**Data segment**
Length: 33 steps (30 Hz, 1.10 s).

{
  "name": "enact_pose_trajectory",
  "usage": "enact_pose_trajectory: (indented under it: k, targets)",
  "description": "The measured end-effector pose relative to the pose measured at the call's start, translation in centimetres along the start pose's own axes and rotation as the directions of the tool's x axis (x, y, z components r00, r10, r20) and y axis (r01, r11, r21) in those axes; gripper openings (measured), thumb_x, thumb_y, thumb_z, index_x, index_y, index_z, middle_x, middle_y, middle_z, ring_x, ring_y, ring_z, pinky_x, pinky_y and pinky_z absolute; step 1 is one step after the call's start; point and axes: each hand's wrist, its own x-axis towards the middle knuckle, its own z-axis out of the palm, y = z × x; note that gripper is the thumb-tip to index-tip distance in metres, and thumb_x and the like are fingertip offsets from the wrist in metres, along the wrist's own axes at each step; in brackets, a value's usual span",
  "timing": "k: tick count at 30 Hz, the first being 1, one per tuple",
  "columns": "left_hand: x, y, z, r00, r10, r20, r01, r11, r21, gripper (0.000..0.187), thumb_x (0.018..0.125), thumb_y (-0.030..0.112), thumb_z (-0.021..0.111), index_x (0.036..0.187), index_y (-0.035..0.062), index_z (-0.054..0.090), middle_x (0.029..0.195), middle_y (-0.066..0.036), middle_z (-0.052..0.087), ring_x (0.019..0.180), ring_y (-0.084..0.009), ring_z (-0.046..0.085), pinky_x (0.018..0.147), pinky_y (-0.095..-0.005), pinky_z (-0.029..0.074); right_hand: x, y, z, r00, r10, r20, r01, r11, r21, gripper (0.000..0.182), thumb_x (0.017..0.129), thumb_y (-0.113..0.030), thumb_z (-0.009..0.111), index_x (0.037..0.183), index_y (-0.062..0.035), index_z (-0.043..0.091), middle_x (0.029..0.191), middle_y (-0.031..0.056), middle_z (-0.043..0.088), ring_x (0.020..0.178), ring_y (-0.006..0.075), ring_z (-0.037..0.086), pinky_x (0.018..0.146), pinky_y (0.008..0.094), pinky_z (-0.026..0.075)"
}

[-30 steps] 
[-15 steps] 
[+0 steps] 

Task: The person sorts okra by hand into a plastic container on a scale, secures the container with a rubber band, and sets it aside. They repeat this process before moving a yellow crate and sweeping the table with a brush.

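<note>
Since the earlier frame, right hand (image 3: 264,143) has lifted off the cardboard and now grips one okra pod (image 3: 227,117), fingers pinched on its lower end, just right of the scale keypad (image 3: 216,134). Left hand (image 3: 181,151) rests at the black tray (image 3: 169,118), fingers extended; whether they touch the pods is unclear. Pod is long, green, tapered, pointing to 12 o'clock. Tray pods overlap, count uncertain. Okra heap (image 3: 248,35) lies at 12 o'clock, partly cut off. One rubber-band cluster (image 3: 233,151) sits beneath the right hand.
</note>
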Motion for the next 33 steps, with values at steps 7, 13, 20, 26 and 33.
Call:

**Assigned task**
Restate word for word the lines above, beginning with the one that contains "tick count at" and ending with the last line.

**Written answer**
  "timing": "k: tick count at 30 Hz, the first being 1, one per tuple",
  "columns": "left_hand: x, y, z, r00, r10, r20, r01, r11, r21, gripper (0.000..0.187), thumb_x (0.018..0.125), thumb_y (-0.030..0.112), thumb_z (-0.021..0.111), index_x (0.036..0.187), index_y (-0.035..0.062), index_z (-0.054..0.090), middle_x (0.029..0.195), middle_y (-0.066..0.036), middle_z (-0.052..0.087), ring_x (0.019..0.180), ring_y (-0.084..0.009), ring_z (-0.046..0.085), pinky_x (0.018..0.147), pinky_y (-0.095..-0.005), pinky_z (-0.029..0.074); right_hand: x, y, z, r00, r10, r20, r01, r11, r21, gripper (0.000..0.182), thumb_x (0.017..0.129), thumb_y (-0.113..0.030), thumb_z (-0.009..0.111), index_x (0.037..0.183), index_y (-0.062..0.035), index_z (-0.043..0.091), middle_x (0.029..0.191), middle_y (-0.031..0.056), middle_z (-0.043..0.088), ring_x (0.020..0.178), ring_y (-0.006..0.075), ring_z (-0.037..0.086), pinky_x (0.018..0.146), pinky_y (0.008..0.094), pinky_z (-0.026..0.075)"
}

[-30 steps] 
[-15 steps] 
[+0 steps] 

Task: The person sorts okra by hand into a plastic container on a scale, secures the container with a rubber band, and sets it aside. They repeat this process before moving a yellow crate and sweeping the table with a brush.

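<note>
Since the earlier frame, right hand (image 3: 264,143) has lifted off the cardboard and now grips one okra pod (image 3: 227,117), fingers pinched on its lower end, just right of the scale keypad (image 3: 216,134). Left hand (image 3: 181,151) rests at the black tray (image 3: 169,118), fingers extended; whether they touch the pods is unclear. Pod is long, green, tapered, pointing to 12 o'clock. Tray pods overlap, count uncertain. Okra heap (image 3: 248,35) lies at 12 o'clock, partly cut off. One rubber-band cluster (image 3: 233,151) sits beneath the right hand.
</note>
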Motion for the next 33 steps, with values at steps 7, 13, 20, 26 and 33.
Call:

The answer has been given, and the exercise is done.